» **What the task requires**
Transcribe the listing below exactly, leaving nothing out.

» **Information supplied**
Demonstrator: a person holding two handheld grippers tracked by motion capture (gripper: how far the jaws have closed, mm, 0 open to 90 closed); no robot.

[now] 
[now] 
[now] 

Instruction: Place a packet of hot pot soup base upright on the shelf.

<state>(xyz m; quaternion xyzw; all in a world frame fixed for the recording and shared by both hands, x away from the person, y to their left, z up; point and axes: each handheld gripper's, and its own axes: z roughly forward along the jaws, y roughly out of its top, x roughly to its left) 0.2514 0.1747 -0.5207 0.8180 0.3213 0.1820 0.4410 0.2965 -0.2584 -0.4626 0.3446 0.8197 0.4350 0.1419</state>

» **Written answer**
Demonstrator: a person holding two handheld grippers tracked by motion capture (gripper: how far the jaws have closed, mm, 0 open to 90 closed); no robot.

[now] 
[now] 
[now] 

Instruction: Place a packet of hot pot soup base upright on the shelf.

<state>(xyz m; quaternion xyzw; all in a world frame fixed for the recording and shared by both hands, x away from the person, y to their left, z up; point and axes: each handheld gripper's, and its own axes: z roughly forward along the jaws, y roughly out of its top, x roughly to its left) 0.2514 0.1747 -0.5207 0.8180 0.3213 0.1820 0.4410 0.2965 -0.2584 -0.4626 0.3446 0.8197 0.4350 0.1419</state>

The required answer is now complete.